Yasui Masako, Ogihara Tohru, Yamaoka Shigeo, Shinohara Jun, Kawamura Yutaro, Kijima Masamine, Fukuda Yoshihiko, Nishioka Daisuke, Ito Yuri, Ashida Akira
Department of Pediatrics, Division of Neonatology, Osaka Medical and Pharmaceutical University, Takatsuki, Japan.
Department of Medical Statistics, Research & Development Center, Osaka Medical and Pharmaceutical University, Takatsuki, Japan.
Pediatr Pulmonol. 2025 Jul;60(7):e71182. doi: 10.1002/ppul.71182.
We aimed to identify the reference interval (RI) of the postmenstrual age (PMA) at which lung oxygenation capacity is sufficiently stable in healthy preterm infants.
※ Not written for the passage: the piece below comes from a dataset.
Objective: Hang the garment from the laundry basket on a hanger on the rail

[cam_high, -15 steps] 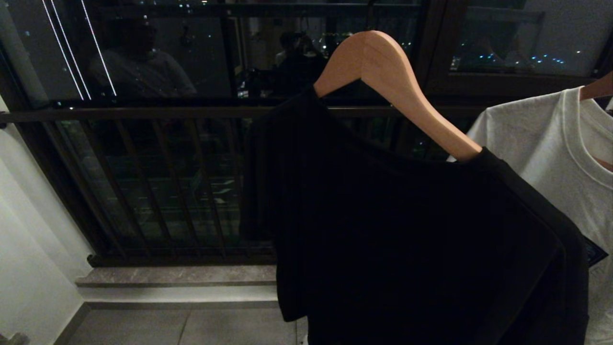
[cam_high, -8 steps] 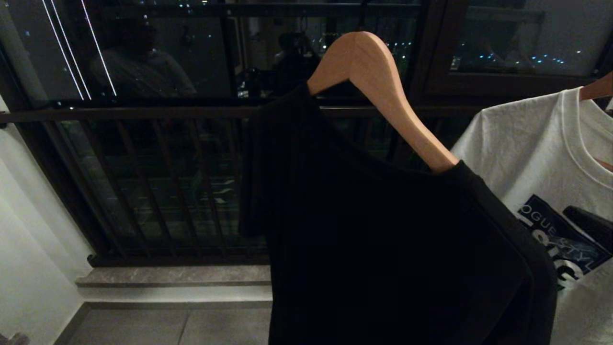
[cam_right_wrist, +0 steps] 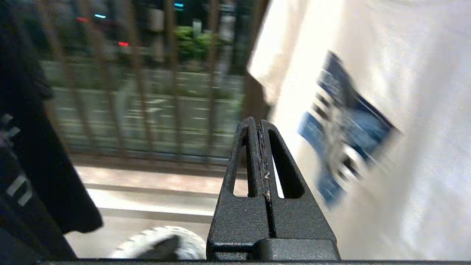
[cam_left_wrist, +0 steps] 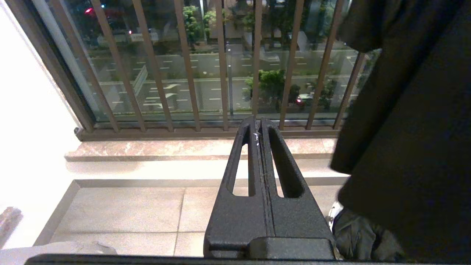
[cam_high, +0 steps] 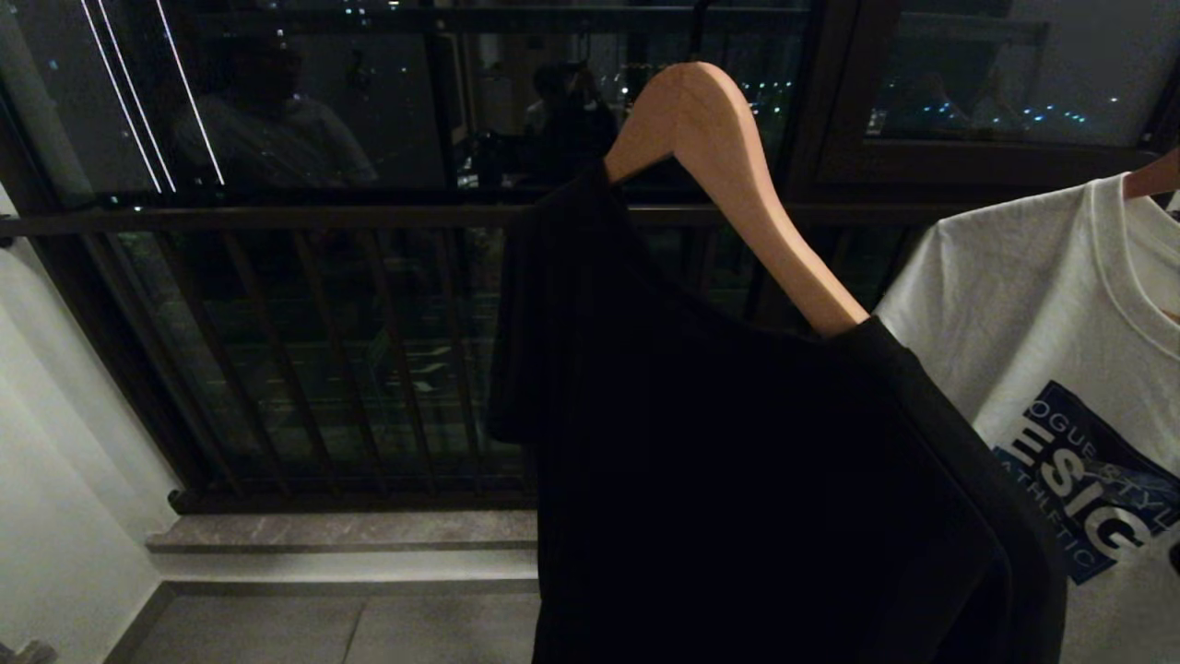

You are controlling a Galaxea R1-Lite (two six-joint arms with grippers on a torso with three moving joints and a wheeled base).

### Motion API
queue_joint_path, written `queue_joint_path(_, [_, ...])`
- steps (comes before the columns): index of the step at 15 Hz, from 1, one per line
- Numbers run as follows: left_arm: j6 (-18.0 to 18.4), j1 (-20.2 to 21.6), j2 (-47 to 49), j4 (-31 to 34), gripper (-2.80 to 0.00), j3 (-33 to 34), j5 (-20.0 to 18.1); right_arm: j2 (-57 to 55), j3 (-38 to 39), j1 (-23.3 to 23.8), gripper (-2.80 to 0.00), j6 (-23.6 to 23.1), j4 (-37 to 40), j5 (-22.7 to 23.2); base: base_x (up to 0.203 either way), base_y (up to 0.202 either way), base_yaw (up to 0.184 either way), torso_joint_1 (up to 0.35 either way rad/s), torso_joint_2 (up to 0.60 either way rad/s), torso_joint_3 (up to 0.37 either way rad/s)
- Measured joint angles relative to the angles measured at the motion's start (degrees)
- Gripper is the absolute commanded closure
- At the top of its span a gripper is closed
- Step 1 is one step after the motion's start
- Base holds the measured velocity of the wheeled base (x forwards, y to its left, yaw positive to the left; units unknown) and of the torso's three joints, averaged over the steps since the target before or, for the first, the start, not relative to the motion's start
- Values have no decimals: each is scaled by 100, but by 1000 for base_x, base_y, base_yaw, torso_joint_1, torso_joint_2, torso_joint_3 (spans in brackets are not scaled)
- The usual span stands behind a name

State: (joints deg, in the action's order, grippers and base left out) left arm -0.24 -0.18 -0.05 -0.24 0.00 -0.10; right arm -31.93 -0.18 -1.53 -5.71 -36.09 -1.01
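A black garment (cam_high: 737, 461) hangs on a wooden hanger (cam_high: 728, 166) in the middle of the head view. The hanger's dark hook runs up out of the picture, and the rail is out of view. Neither gripper shows in the head view. In its own wrist view my right gripper (cam_right_wrist: 257, 123) is shut and empty, between the black garment (cam_right_wrist: 29, 165) and a white printed T-shirt (cam_right_wrist: 404, 73). Low below it is the laundry basket's pale rim (cam_right_wrist: 165, 232). My left gripper (cam_left_wrist: 257, 123) is shut and empty, level, beside the black garment (cam_left_wrist: 412, 129).
The white T-shirt (cam_high: 1042, 323) with a blue print hangs on its own hanger to the right of the black one. Behind stands a dark balustrade (cam_high: 277, 221) before the window, with a stone sill (cam_high: 341, 530) and tiled floor below. A white wall (cam_high: 55, 480) is on the left.
The black garment and its hanger have swung left and settled, uncovering the white shirt's print. My right gripper, glimpsed at the right edge half a second ago, has left the head view.
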Motion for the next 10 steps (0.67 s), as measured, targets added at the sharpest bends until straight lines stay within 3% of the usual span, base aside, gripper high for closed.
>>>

A single-center, retrospective study involving a cohort of infants born at gestational age (GA) < 34 weeks who were discharged without respiratory support and experienced no short-term adverse respiratory outcomes.
The PMA when oxygen supplementation was discontinued (Stop-O), and subsequent SpO stabilization at ≥ 96% with room air spontaneous breathing for three consecutive days (Stable-SpO).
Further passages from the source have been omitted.